La sostanza costituzionale

In questo spirito del «noi», attento ai diritti e agli obblighi costituzionali nei confronti degli altri e della comunità ecologica di riferimento, i beni comuni sono funzionalizzati alla soddisfazione di bisogni fondamentali della persona, collocati fuori commercio, e governati anche nell’interesse delle generazioni future, come previsto dal Disegno di Legge Delega presentato dalla Commissione Rodotà sui beni pubblici. Questo programma di governo ecologico dei beni comuni è indifferente rispetto alla forma giuridica pubblicistica o privatistica, perché entrambe sono forme in quanto tali compatibili o incompatibili con la sostanza costituzionale dei beni comuni. In effetti, l’azienda pubblica può essere verticistica, partitocratica e burocratica e l’ingerenza bruta del ceto politico su scelte che dovrebbero fondarsi sul sapere e non sul potere è stata più volta stigmatizzata dagli occupanti del Teatro Valle.

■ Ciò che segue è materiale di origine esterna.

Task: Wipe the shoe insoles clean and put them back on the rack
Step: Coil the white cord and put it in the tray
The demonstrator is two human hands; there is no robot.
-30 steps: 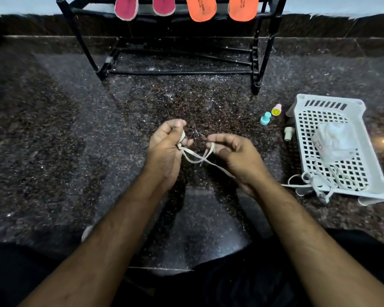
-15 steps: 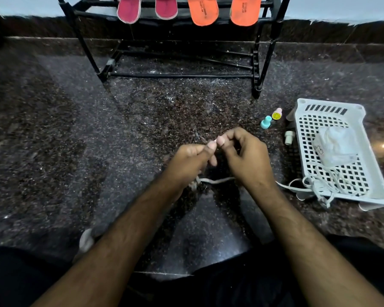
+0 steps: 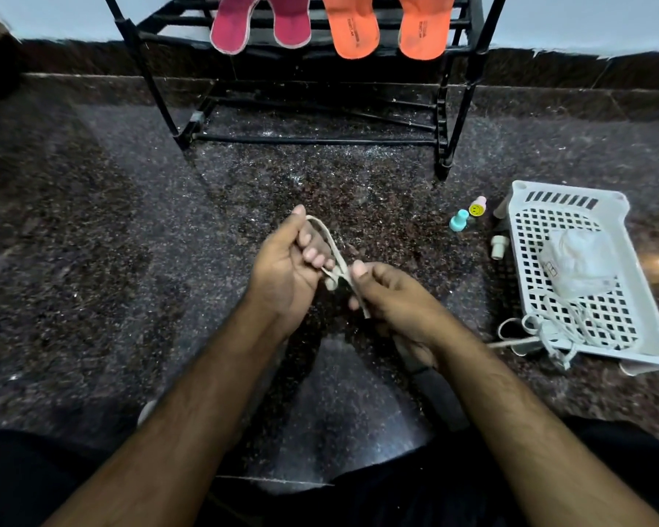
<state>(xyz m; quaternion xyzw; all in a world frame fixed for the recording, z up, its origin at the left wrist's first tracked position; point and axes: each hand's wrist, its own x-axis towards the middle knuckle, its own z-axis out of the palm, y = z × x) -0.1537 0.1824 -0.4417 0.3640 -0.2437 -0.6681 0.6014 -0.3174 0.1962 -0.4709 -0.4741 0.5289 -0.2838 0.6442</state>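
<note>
Both hands over the floor (image 3: 92,260): left hand (image 3: 286,268) curled round a white lace (image 3: 330,241), right hand (image 3: 392,298) pinching it. 4 insoles (image 3: 354,28) sit on rack (image 3: 449,119); white basket (image 3: 624,268) right.

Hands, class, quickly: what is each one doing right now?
Left hand: fingers curled round a loop of the white shoelace.
Right hand: fingers pinching the same shoelace.
</note>
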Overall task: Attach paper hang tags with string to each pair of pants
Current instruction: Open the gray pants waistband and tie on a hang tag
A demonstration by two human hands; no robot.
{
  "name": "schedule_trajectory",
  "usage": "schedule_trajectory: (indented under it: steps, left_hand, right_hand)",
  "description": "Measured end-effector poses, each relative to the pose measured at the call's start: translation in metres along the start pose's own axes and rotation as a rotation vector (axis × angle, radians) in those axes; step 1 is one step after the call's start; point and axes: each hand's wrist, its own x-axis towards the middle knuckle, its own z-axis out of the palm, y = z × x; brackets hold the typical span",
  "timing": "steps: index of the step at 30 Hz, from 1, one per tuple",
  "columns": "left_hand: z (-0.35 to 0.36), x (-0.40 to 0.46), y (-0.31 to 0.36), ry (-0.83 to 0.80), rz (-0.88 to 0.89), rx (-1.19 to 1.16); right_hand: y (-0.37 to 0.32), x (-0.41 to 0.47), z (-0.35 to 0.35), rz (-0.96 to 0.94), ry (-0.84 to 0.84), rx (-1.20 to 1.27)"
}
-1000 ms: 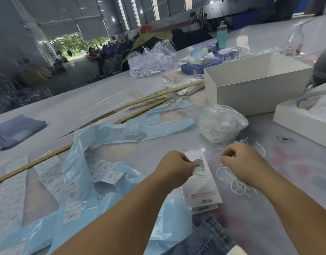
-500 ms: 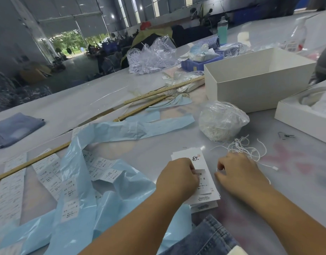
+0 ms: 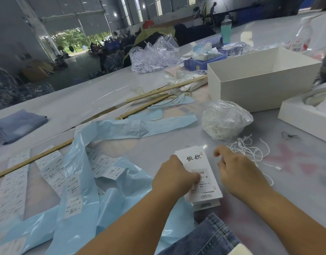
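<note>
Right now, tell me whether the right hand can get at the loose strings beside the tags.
Probably yes. The right hand hovers just beside the loose strings, which lie bare on the table with nothing between. The left hand rests on the hang tags, out of the way.

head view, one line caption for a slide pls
Left hand presses a stack of hang tags; right hand hovers beside loose strings.
</note>
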Motion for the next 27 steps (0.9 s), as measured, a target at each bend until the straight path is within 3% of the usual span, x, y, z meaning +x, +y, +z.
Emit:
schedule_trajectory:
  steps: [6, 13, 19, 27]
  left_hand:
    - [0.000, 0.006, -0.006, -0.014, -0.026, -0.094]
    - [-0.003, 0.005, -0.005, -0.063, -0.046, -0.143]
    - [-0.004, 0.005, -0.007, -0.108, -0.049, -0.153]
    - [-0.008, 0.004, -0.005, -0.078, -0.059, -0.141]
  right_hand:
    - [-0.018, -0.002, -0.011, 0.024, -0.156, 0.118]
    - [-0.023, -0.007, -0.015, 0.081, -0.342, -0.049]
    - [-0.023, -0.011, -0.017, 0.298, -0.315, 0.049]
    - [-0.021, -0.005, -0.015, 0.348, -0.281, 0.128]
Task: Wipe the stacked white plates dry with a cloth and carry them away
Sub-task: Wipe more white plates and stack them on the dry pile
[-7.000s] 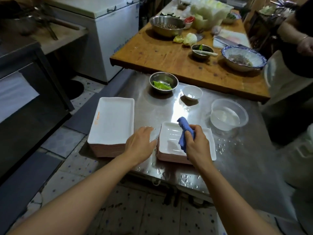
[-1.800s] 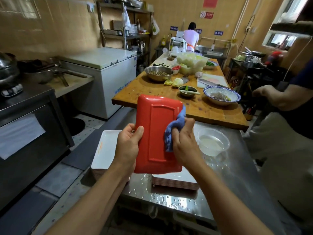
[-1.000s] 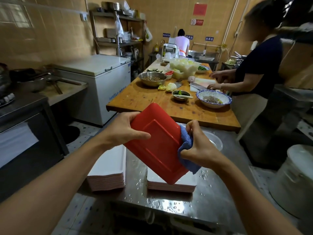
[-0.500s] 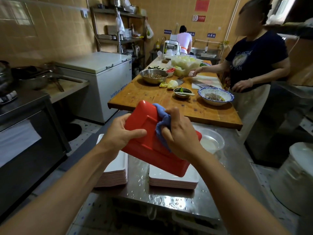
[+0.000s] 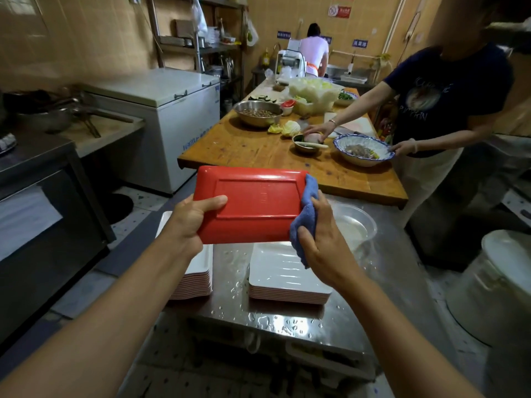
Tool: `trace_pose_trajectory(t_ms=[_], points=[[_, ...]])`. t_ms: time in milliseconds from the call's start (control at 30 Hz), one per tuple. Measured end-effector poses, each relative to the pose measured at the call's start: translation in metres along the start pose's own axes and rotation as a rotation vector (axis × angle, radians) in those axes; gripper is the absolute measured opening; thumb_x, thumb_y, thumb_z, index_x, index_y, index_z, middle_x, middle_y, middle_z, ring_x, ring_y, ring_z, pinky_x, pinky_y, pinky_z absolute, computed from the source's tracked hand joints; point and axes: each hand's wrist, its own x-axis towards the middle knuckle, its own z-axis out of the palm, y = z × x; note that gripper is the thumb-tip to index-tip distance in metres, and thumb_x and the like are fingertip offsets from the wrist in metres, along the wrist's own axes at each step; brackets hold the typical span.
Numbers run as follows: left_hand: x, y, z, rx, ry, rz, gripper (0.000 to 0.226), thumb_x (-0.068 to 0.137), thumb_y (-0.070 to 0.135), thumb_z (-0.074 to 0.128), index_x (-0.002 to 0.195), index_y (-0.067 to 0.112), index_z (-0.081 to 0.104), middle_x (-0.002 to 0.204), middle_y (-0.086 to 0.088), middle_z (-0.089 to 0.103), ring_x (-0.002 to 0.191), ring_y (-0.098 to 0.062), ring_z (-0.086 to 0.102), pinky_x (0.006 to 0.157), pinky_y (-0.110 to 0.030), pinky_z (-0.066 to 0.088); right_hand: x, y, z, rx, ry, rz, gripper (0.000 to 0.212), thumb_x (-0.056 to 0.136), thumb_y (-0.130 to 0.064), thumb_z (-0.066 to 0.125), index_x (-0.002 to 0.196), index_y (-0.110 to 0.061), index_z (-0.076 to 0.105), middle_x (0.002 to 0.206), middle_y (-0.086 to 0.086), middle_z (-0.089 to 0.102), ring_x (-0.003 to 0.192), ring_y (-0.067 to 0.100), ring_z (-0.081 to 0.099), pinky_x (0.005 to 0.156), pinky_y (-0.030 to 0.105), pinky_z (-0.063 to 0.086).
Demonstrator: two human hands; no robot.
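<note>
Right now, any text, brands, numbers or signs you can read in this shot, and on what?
Nothing reads cleanly.
Chest freezer: blue brand lettering on its front, too blurred.
T-shirt: pale print, illegible.
Red wall sign: too small.
Blue wall labels: too small.
Red plate: faint moulded mark, unreadable.

A white chest freezer stands far left; a wooden worktop carries a steel bowl and a blue-rimmed bowl; a clear plastic bowl sits near right.
</note>
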Motion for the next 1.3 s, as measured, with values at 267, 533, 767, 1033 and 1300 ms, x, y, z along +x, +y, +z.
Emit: trace_pose_trajectory(t_ms=[267, 533, 767, 1033, 1300], points=[[-0.005, -0.014, 0.021, -0.105, 0.055, -0.246, 0.006, 0.084, 0.012, 0.064, 0.089, 0.012, 0.061, 0.058, -0.007, 0.068, 0.050, -0.021, 0.066, 0.049, -0.037, 0.054, -0.015, -0.001, 0.012, -0.229, 0.121, -0.136, 0.054, 0.082, -0.013, 0.053, 0.133, 0.001, 0.043, 0.151, 0.012, 0.026, 0.142, 0.029, 0.022, 0.114, 0.048, 0.023], [-0.013, -0.029, 0.025, -0.217, 0.049, -0.242, 0.031, 0.092, 0.034, 0.055, 0.098, 0.004, 0.062, 0.078, -0.015, 0.072, 0.067, -0.024, 0.070, 0.068, -0.041, 0.053, -0.017, -0.040, 0.071, -0.237, -0.037, -0.153, 0.060, 0.087, -0.029, 0.046, 0.142, -0.005, 0.036, 0.156, 0.013, 0.019, 0.146, 0.025, 0.009, 0.119, 0.043, 0.005], [-0.024, -0.042, 0.006, -0.121, 0.095, -0.144, 0.027, 0.093, 0.033, 0.055, 0.088, 0.008, 0.063, 0.081, -0.012, 0.066, 0.065, -0.018, 0.064, 0.062, -0.027, 0.051, 0.016, -0.056, 0.086, -0.222, -0.133, -0.105, 0.059, 0.093, -0.035, 0.040, 0.146, -0.012, 0.030, 0.158, 0.006, 0.017, 0.146, 0.018, 0.012, 0.119, 0.036, 0.007], [-0.029, -0.030, -0.029, -0.152, 0.115, -0.123, 0.022, 0.091, 0.025, 0.058, 0.103, 0.007, 0.060, 0.089, -0.015, 0.068, 0.074, -0.027, 0.067, 0.068, -0.043, 0.055, 0.039, -0.017, 0.071, -0.134, -0.108, 0.051, 0.048, 0.097, -0.018, 0.045, 0.142, -0.009, 0.035, 0.149, 0.010, 0.035, 0.138, 0.023, 0.031, 0.114, 0.035, 0.021], [-0.030, -0.028, -0.063, -0.169, 0.115, -0.130, 0.016, 0.090, 0.023, 0.059, 0.095, 0.008, 0.063, 0.092, -0.015, 0.071, 0.080, -0.028, 0.068, 0.072, -0.044, 0.056, 0.036, -0.001, 0.087, -0.005, -0.032, 0.253, 0.009, 0.097, -0.016, 0.040, 0.103, -0.015, 0.047, 0.104, 0.014, 0.058, 0.090, 0.024, 0.052, 0.073, 0.028, 0.033]])
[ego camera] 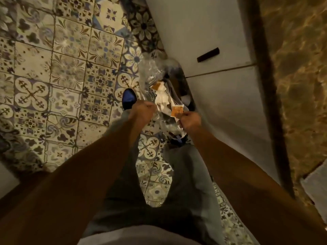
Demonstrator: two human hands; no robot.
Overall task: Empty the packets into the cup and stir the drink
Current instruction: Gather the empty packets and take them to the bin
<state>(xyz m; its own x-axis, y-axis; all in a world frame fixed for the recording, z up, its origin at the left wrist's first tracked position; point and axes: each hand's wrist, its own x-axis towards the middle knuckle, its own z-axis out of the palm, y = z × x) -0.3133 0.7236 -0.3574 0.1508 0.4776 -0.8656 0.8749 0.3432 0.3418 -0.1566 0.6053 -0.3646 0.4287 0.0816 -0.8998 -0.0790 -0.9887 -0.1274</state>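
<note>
I look straight down at the floor. My left hand (144,109) is closed on the rim of a clear plastic bag (152,71) that lines a small bin. My right hand (190,120) pinches the bag's other edge together with an orange packet (177,110). Inside the bag lie crumpled white wrappers (161,99) and another orange-tipped packet (156,85). No cup is in view.
A patterned tile floor (67,71) spreads to the left. White cabinet doors (221,96) with a dark handle (208,54) stand on the right under a brown marble counter (300,85). My blue shoes (129,98) and grey trousers are below.
</note>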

D’altra parte, la gestione privatistica for profit, in un contesto quale quello della drammaturgia di qualità che certamente non può produrre profitti diretti, altro non farebbe che causare l’ennesimo trasferimento di risorse pubbliche ad interessi privati ed è questa la ragione per cui al Valle occupato si avversa la «messa a gara» della gestione. Chi scrive sta lavorando assieme agli occupanti su un processo di istituzionalizzazione del «Valle bene comune» studiando le nuove forme di governo partecipato dei beni comuni che rompano con la logica della distinzione fra titolo di proprietà e gestione inserendo garanzie effettive di un governo del teatro che sia incentrato allo spirito dell’apertura, della trasparenza (codice etico) e della corresponsabilità politico-culturale solidale. Il primo passo sarà probabilmente la costituzione di un «Comitato per il Valle Bene Comune» che metta da subito in pratica, embrionalmente almeno, le garanzie e le forme di governo che potrebbero portare ad una «Fondazione Pubblica Valle Bene Comune», dotata di un proprio fondo, di un proprio organico non precarizzato, e di proprie modalità di funzionalmento aperto. Tale struttura, capace di collegare intimamente il bene culturale comune alla comunità di utenti e lavoratori che gli danno vita, potrà lottare, nelle forme del diritto e non più sontanto in quelle della politica, per conquistare un diritto soggettivo di natura costituzionale (e quindi sottratto alle variabili contingenze della politica rappresentativa) ad un equo e trasparente finanziamento pubblico di lungo periodo, possibilimente sotto l’Alto Patronato della Presidenza della Repubblica.

La partita è ancora lunga ed affascinante e l’occupazione ne è parte irrinunciabile. Ne vale la pena.